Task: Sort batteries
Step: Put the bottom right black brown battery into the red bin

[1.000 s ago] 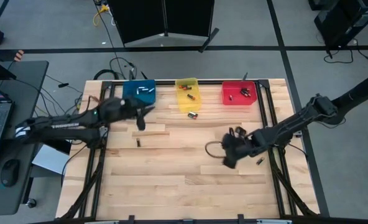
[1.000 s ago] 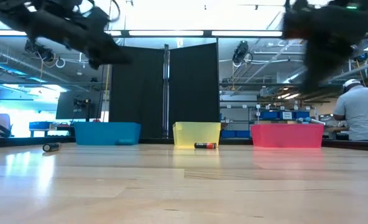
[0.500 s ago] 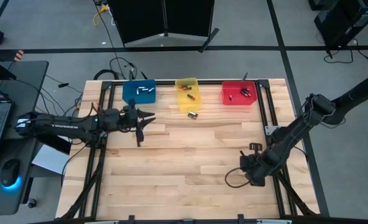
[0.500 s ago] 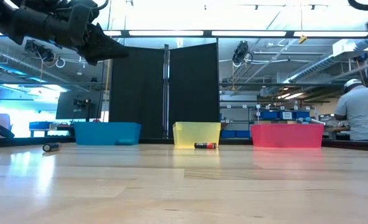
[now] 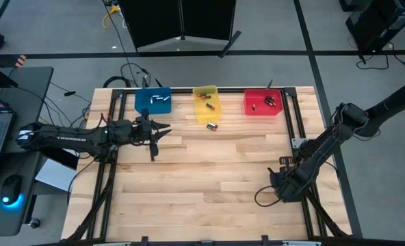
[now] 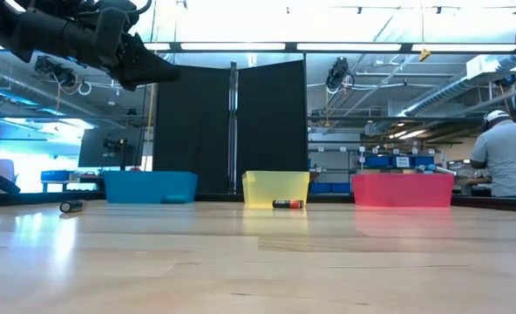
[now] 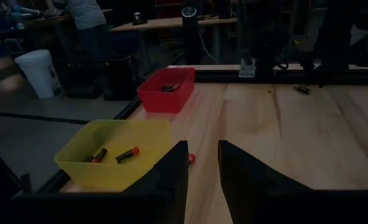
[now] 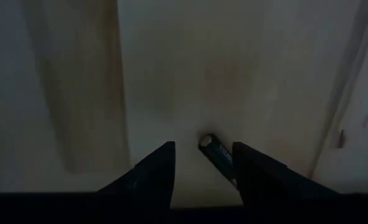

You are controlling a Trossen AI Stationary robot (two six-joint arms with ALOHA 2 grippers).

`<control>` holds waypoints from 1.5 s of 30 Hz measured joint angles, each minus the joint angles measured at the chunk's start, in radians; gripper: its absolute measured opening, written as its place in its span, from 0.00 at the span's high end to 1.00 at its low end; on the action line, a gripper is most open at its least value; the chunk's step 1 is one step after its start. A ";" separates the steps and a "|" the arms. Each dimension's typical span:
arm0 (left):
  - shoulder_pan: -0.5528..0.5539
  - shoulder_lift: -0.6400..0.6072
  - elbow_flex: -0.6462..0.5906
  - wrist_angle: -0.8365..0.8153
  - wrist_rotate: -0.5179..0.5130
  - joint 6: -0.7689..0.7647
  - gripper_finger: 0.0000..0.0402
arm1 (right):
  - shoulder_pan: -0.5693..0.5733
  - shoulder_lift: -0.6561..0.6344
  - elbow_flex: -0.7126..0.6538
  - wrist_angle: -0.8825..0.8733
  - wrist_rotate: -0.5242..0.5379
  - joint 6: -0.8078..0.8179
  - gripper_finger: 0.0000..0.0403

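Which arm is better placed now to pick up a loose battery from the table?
The right. Its gripper has open fingers directly over a battery, close to the wood. The left gripper is raised, with no battery between its fingers.

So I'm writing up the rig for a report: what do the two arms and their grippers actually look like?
Both arms are dark, slim and jointed. The left arm carries pale lettering along its side. The right arm has a thin dark cable looping beside its wrist. The left gripper and the right gripper each have two flat dark fingers that taper to points.
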 joint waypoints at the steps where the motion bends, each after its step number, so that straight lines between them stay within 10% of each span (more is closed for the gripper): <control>1: 0.000 0.000 0.000 0.000 0.000 0.000 0.77 | 0.003 0.000 -0.009 0.001 0.000 -0.009 0.57; 17: 0.000 0.001 0.000 -0.020 0.000 0.000 0.77 | 0.009 -0.002 -0.119 0.103 0.001 -0.038 0.60; 31: -0.001 0.001 0.000 -0.051 0.000 0.000 0.77 | -0.048 0.002 -0.054 0.177 0.047 0.164 0.87; 38: -0.001 0.001 0.000 -0.047 0.000 -0.003 0.77 | -0.276 0.002 0.077 0.234 0.331 0.075 0.87; 45: -0.001 0.001 0.000 -0.039 0.000 -0.050 0.77 | -0.761 0.002 0.169 0.244 0.491 -0.163 0.87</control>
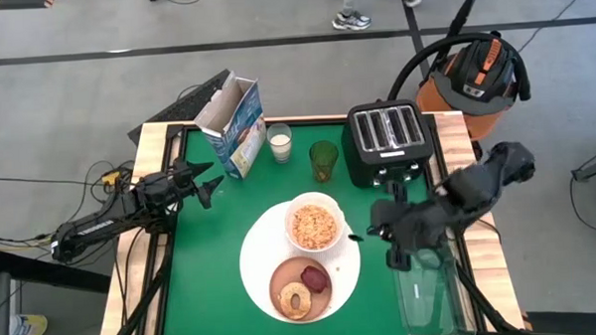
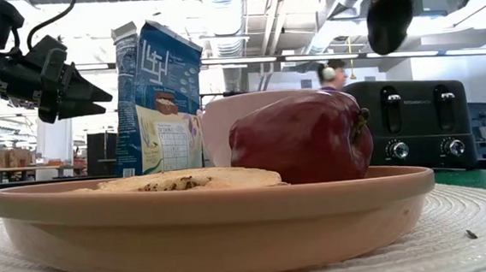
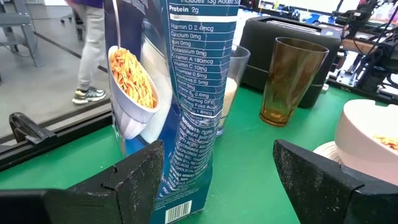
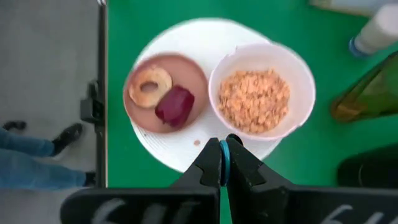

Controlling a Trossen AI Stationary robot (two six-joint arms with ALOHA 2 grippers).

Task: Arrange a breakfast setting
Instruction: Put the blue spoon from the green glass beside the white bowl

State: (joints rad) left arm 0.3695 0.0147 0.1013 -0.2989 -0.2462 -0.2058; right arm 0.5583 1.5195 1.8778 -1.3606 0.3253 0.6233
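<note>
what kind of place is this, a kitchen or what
Probably not a kitchen: it looks like a lab or workshop. A shop vacuum stands on the grey concrete floor beside the green table, cables trail at the table's edge, and exposed ceiling ducts run overhead.

On the green table [image 1: 213, 290] there are two plates: one large white plate [image 1: 256, 258] and one small pink plate [image 1: 282, 277] on it. One bowl [image 1: 315, 225] of cereal, one bagel [image 1: 296, 301], one dark-red fruit [image 1: 315, 279], one spoon [image 1: 354, 237]. At the far side: one cereal box [image 1: 235, 125], two glasses [image 1: 279, 141] [image 1: 324, 160], one toaster [image 1: 386, 140]. One clear tray [image 1: 432, 297] on the right.
</note>
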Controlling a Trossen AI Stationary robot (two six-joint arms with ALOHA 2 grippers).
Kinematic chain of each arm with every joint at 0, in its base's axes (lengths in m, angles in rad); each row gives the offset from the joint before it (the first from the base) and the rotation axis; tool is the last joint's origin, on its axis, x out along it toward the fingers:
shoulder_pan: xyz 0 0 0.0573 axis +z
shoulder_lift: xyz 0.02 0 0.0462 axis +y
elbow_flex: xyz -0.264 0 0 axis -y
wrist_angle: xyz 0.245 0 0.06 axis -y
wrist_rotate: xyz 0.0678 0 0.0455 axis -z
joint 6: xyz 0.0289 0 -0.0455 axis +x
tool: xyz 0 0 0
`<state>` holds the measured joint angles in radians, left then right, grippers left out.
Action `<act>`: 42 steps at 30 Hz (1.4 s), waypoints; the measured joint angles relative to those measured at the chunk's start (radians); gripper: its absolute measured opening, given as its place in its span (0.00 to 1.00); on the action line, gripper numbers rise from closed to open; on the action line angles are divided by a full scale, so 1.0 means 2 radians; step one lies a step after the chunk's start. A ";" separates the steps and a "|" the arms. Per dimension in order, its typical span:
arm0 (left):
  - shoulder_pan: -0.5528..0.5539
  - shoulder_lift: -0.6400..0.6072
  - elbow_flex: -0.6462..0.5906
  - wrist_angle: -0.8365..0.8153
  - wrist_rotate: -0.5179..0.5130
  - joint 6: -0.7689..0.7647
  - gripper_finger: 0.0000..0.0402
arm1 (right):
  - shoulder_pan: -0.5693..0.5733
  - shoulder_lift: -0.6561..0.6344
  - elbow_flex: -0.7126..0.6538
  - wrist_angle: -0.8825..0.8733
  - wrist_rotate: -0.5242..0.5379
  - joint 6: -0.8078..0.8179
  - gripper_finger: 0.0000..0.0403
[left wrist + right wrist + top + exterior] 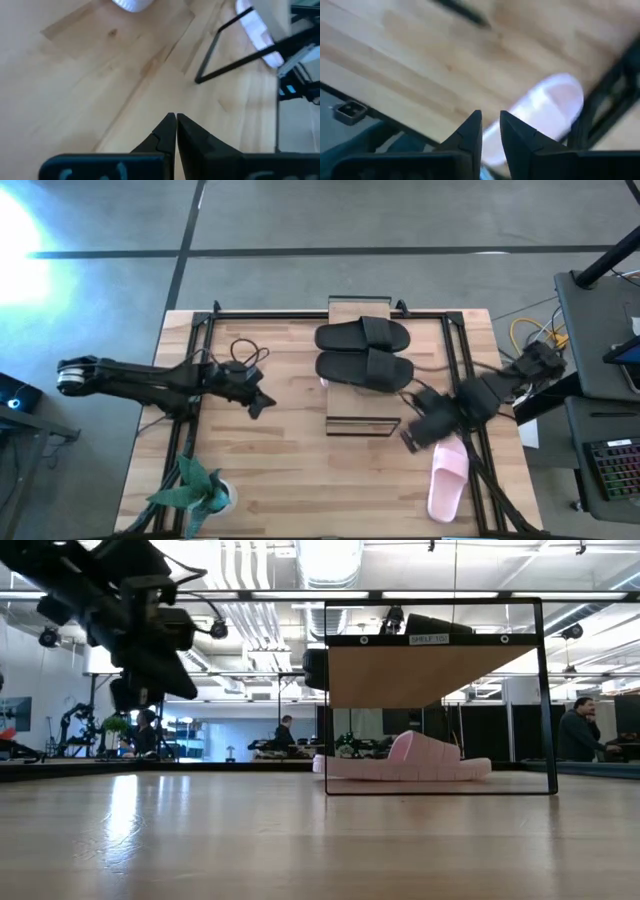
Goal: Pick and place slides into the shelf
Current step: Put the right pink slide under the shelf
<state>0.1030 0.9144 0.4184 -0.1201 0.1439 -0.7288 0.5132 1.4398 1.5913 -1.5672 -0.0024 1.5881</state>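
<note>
The right pincer [412, 438], fingers slightly apart and gripping nothing, is hovering beside a pink slide [447, 477] at lower right. The left pincer [262, 404], fingers together, is waiting left of the shelf [361, 423].

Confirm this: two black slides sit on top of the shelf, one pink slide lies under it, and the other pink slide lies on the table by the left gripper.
Wrong on one count: the loose pink slide lies by the right gripper, not the left gripper, as the high view shows. The black slides do sit on the shelf, and the low view shows a pink slide beneath it.
</note>
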 joint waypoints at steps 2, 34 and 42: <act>-0.003 -0.010 -0.008 0.006 0.000 0.000 0.00 | 0.046 -0.010 -0.016 0.006 -0.002 0.071 0.14; -0.003 0.011 -0.008 0.056 -0.023 0.013 0.00 | 0.285 0.256 0.011 0.008 0.056 0.060 0.59; -0.003 0.013 -0.003 0.057 -0.023 0.014 0.00 | 0.299 0.236 -0.043 -0.002 0.045 0.103 0.59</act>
<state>0.0967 0.9396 0.4129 -0.0058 0.0975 -0.7013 1.1114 1.9126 1.5061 -1.5706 0.0876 1.7945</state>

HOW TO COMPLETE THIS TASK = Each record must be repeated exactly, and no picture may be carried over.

REPLY =
Task: Sort batteries
Step: Put the bottom right black brown battery into the red bin

[1.000 s ago] 
[1.000 s ago] 
[0.500 s ago] 
[0.500 s ago] 
[now] 
[now] 
[now] 
[now] 

You are controlling a Trossen AI Stationary robot (two six-joint arms with ALOHA 2 grippers).

`<control>` holds waypoints from 1.5 s of 30 Hz measured joint angles, each minus the joint angles measured at the chunk's start, in radians; gripper: its absolute measured opening, written as its place in its span, from 0.00 at the span's high end to 1.00 at its low end; on the action line, a gripper is most open at its least value; the chunk's step 1 is one step after its start. A ";" separates the steps and a "|" the arms. Each dimension's typical span:
arm0 (left):
  - shoulder_pan: -0.5528..0.5539
  - shoulder_lift: -0.6400..0.6072
  - elbow_flex: -0.6462..0.5906
  - wrist_angle: -0.8365..0.8153
  - wrist_rotate: -0.5179..0.5130
  - joint 6: -0.7689..0.7647
  - gripper_finger: 0.0000..0.0402
arm1 (right):
  - shoulder_pan: -0.5693..0.5733
  - shoulder_lift: -0.6561..0.6344
  - elbow_flex: -0.7126..0.6538
  - wrist_angle: -0.8825..0.8733
  - wrist_rotate: -0.5242..0.5379
  - joint 6: -0.8078..0.8179
  - gripper_finger: 0.0000..0.0403

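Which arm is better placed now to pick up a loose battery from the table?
The right. Its gripper has open fingers directly over a battery, close to the wood. The left gripper is raised, with no battery between its fingers.

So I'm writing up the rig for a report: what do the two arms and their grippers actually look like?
Both arms are dark, slim and jointed. The left arm carries pale lettering along its side. The right arm has a thin dark cable looping beside its wrist. The left gripper and the right gripper each have two flat dark fingers that taper to points.
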 joint waypoints at the steps where the motion bends, each after its step number, so that straight lines between them stay within 10% of each span (more is closed for the gripper): <control>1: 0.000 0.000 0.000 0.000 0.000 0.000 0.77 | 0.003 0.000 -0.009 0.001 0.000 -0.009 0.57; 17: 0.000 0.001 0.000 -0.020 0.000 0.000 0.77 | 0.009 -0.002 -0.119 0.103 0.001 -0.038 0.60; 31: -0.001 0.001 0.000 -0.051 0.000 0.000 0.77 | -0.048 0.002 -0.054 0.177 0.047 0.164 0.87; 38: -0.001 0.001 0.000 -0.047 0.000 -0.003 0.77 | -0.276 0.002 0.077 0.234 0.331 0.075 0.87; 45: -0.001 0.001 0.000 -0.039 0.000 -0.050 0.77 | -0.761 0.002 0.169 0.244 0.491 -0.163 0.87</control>

Controlling a Trossen AI Stationary robot (two six-joint arms with ALOHA 2 grippers).

Task: Arrange a breakfast setting
Instruction: Put the blue spoon from the green glass beside the white bowl

State: (joints rad) left arm 0.3695 0.0147 0.1013 -0.2989 -0.2462 -0.2058; right arm 0.5583 1.5195 1.8778 -1.3606 0.3253 0.6233
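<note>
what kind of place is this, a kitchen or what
Probably not a kitchen: it looks like a lab or workshop. A shop vacuum stands on the grey concrete floor beside the green table, cables trail at the table's edge, and exposed ceiling ducts run overhead.

On the green table [image 1: 213, 290] there are two plates: one large white plate [image 1: 256, 258] and one small pink plate [image 1: 282, 277] on it. One bowl [image 1: 315, 225] of cereal, one bagel [image 1: 296, 301], one dark-red fruit [image 1: 315, 279], one spoon [image 1: 354, 237]. At the far side: one cereal box [image 1: 235, 125], two glasses [image 1: 279, 141] [image 1: 324, 160], one toaster [image 1: 386, 140]. One clear tray [image 1: 432, 297] on the right.
</note>
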Controlling a Trossen AI Stationary robot (two six-joint arms with ALOHA 2 grippers).
Kinematic chain of each arm with every joint at 0, in its base's axes (lengths in m, angles in rad); each row gives the offset from the joint before it (the first from the base) and the rotation axis; tool is the last joint's origin, on its axis, x out along it toward the fingers:
shoulder_pan: xyz 0 0 0.0573 axis +z
shoulder_lift: xyz 0.02 0 0.0462 axis +y
elbow_flex: xyz -0.264 0 0 axis -y
wrist_angle: xyz 0.245 0 0.06 axis -y
wrist_rotate: xyz 0.0678 0 0.0455 axis -z
joint 6: xyz 0.0289 0 -0.0455 axis +x
tool: xyz 0 0 0
`<state>` holds the measured joint angles in radians, left then right, grippers left out.
Action `<act>`: 42 steps at 30 Hz (1.4 s), waypoints; the measured joint angles relative to those measured at the chunk's start (radians); gripper: its absolute measured opening, given as its place in its span (0.00 to 1.00); on the action line, gripper numbers rise from closed to open; on the action line angles are divided by a full scale, so 1.0 means 2 radians; step one lies a step after the chunk's start. A ";" separates the steps and a "|" the arms. Per dimension in order, its typical span:
arm0 (left):
  - shoulder_pan: -0.5528..0.5539
  - shoulder_lift: -0.6400..0.6072
  - elbow_flex: -0.6462..0.5906
  - wrist_angle: -0.8365..0.8153
  - wrist_rotate: -0.5179..0.5130
  - joint 6: -0.7689..0.7647
  - gripper_finger: 0.0000..0.0402
arm1 (right):
  - shoulder_pan: -0.5693..0.5733
  - shoulder_lift: -0.6561..0.6344
  - elbow_flex: -0.7126..0.6538
  - wrist_angle: -0.8825..0.8733
  - wrist_rotate: -0.5242..0.5379
  - joint 6: -0.8078..0.8179
  - gripper_finger: 0.0000..0.0403
[left wrist + right wrist + top + exterior] 
Goal: Pick and place slides into the shelf
Current step: Put the right pink slide under the shelf
<state>0.1030 0.9144 0.4184 -0.1201 0.1439 -0.7288 0.5132 1.4398 1.5913 -1.5672 -0.0024 1.5881</state>
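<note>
The right pincer [412, 438], fingers slightly apart and gripping nothing, is hovering beside a pink slide [447, 477] at lower right. The left pincer [262, 404], fingers together, is waiting left of the shelf [361, 423].

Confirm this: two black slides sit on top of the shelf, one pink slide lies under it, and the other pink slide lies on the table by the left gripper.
Wrong on one count: the loose pink slide lies by the right gripper, not the left gripper, as the high view shows. The black slides do sit on the shelf, and the low view shows a pink slide beneath it.
</note>
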 joint waypoints at steps 2, 34 and 42: <act>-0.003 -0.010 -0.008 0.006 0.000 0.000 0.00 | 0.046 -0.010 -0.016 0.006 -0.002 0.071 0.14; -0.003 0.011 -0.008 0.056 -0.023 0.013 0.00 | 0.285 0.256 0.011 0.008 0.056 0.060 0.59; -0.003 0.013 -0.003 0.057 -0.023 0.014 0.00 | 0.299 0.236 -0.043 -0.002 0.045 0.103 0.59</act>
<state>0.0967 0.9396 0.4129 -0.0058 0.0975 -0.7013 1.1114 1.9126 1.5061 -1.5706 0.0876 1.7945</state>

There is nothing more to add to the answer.